On Fri, Dec 27, 2002 at 10:01:24AM -0500, H. S. Teoh wrote:

[SNIP]
>
> > X-Mailer: FoxMail 4.0 beta 2 [cn]
> 
> FoxMail isn't really a spam client (google for FoxMail sometime---it's a
> legit MUA). Nevertheless, in my local config I give it a positive score
> because an unfortunately high percentage of spam I get comes from FoxMail
> users.

Yep. Spamassassin already flags a lot of things that are no indication
of spam in and of themselves, but that do raise the likelihood of the
message being spam if found together with other indications.

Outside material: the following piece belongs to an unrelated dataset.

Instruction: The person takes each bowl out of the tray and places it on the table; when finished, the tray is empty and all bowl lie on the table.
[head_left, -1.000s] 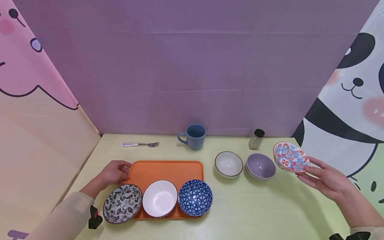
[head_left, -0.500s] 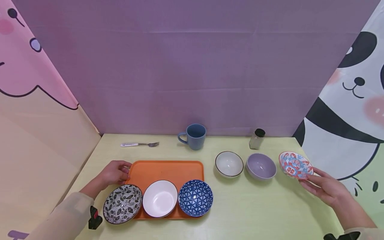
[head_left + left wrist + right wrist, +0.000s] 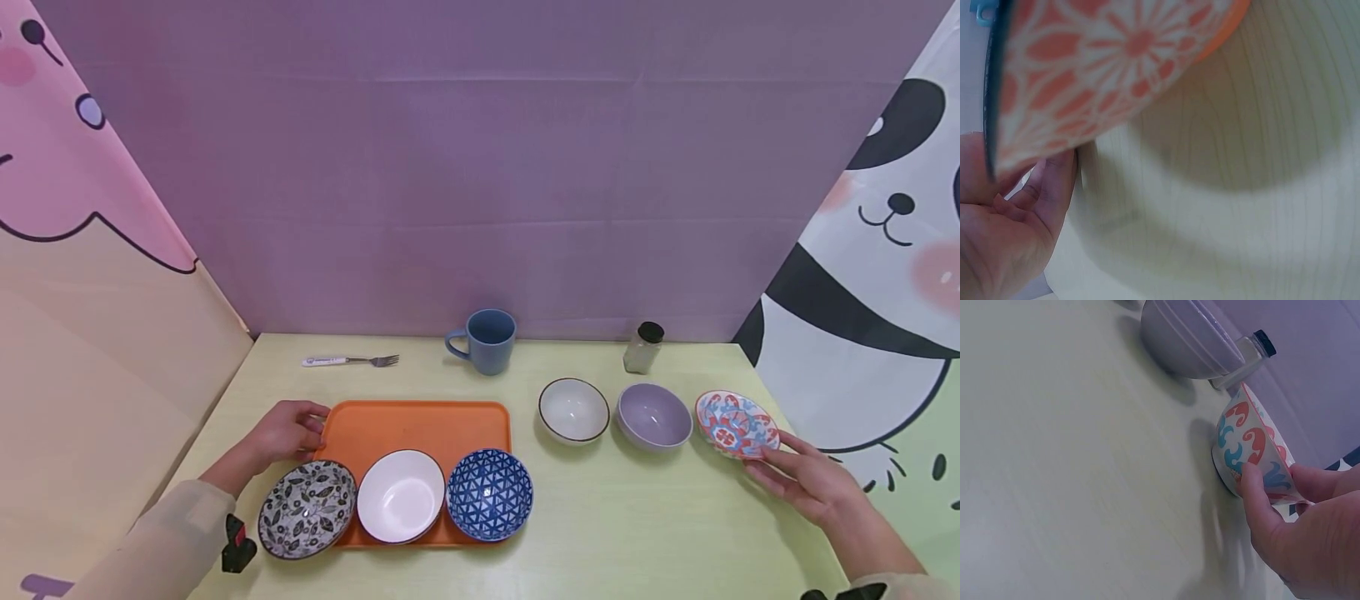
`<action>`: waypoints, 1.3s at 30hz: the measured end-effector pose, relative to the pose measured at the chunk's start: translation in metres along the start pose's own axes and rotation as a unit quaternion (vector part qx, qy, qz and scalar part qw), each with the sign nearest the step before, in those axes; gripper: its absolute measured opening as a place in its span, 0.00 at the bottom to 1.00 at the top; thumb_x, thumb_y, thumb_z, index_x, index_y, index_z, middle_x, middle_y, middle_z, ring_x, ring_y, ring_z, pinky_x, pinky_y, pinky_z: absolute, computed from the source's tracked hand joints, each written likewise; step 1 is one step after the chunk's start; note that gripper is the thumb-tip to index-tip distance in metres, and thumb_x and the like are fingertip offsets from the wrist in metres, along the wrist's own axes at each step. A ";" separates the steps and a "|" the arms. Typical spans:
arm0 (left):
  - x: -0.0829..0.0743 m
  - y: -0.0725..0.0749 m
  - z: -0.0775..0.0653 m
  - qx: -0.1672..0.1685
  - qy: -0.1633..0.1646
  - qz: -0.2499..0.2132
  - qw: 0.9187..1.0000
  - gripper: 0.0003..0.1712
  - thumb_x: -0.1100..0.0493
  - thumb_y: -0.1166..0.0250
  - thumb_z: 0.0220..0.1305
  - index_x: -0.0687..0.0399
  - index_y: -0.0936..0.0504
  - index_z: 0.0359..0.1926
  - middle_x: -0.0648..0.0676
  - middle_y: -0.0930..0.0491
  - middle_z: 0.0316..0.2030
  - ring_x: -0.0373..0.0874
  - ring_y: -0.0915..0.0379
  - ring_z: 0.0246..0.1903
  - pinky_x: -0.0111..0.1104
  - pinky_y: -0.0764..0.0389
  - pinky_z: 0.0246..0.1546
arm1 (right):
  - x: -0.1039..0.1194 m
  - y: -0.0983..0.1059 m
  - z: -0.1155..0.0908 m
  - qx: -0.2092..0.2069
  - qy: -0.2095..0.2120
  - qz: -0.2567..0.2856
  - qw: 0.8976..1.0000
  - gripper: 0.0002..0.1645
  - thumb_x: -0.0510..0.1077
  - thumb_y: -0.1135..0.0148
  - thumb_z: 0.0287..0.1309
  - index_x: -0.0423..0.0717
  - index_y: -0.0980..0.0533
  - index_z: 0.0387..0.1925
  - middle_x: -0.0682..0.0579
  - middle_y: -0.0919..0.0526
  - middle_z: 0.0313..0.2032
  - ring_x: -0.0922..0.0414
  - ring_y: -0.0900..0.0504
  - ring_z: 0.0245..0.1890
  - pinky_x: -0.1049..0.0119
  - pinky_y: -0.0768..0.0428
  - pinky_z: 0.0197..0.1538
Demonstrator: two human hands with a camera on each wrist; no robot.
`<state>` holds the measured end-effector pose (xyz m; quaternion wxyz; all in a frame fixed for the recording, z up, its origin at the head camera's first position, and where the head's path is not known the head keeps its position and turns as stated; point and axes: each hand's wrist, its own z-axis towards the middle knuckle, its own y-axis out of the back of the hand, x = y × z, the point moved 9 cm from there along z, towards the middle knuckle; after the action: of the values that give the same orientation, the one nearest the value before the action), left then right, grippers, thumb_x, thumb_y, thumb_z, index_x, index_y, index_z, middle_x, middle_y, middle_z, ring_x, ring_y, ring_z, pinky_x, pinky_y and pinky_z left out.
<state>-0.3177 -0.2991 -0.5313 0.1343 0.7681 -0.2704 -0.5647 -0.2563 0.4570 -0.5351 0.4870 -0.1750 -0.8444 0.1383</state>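
At the right, my right hand pinches the rim and side of a small red-and-blue patterned bowl. In the right wrist view, the thumb and fingers hold its wall, the base at or very near the tabletop. My left hand grips the left edge of an orange tray; a bowl partly hides the contact in the left wrist view. Along the tray's front sit a black-and-white leaf-patterned bowl, overhanging the left edge, a white bowl and a blue triangle-patterned bowl.
Left of the held bowl stand a purple bowl and a white bowl with a dark rim. Behind them is a glass jar with a black lid. A blue mug and a fork lie near the back wall.
My right hand has lowered the red-and-blue patterned bowl to the tabletop beside the purple bowl, shifting slightly right on the way. My left hand and the tray have stayed put.
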 end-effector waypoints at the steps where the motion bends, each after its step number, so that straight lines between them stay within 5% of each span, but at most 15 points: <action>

If it's valid to flag on MUA at all (or indirectly, platforms the MUA
runs on) for Debian-related lists, then it's definitely legitimate to
add a rule for FoxMail I'd say.

[SNIP]

> > * empty subject or 'Unidentified subject!', could get a score
> 
> I believe this is already getting caught by SUBJ_MISSING. Perhaps the
> score for that should be bumped up a bit.

Yes, and yes, definitely. General netiquette-related problems are
perfectly fine indications of spam. That we may catch some non-spammers
that just don't observe netiquette is not something I'd heavily protest
against. On the contrary.

> > * needlessly high priorities should definitely get a score
> 
> This is a bit questionable. It is quite plausible that legit mail to the
> Debian lists will get sent with high priorities. Of course, one could
> argue that Debian list users should know better than to set Outlook
> priorities, but the point is that this isn't a particularly reliable
> indicator of spam.

I think it is, see above. This is one of those netiquette-related
things. Spammers violate rule #1 of email netiquette; they are likely
to violate others, so flagging other violations may help indicate spam.

> > * FoxMail could get a score (there's already a negative spam score for
> >   USER_AGENT_MUTT and _PINE, so why not a positive one for this MUA?)
> 
> Like I said before, FoxMail is legit. The score for it should be low, if
> at all. False negatives are better than false positives, even though they
> are quite annoying nonetheless.

True, but Spamassassin already violates the principle 'innocent until
proven guilty' in *lots* of places; most rules form only circumstantial
evidence. If you're worried about that, you shouldn't run spamassassin
at all. But if you accept it, then every item that has a certain
correlation with spam, no matter how legitimate it may be in itself, is
a valid candidate for a spamassassin score.

[SNIP]

> Maybe you really want to install SA on your local machine. :-)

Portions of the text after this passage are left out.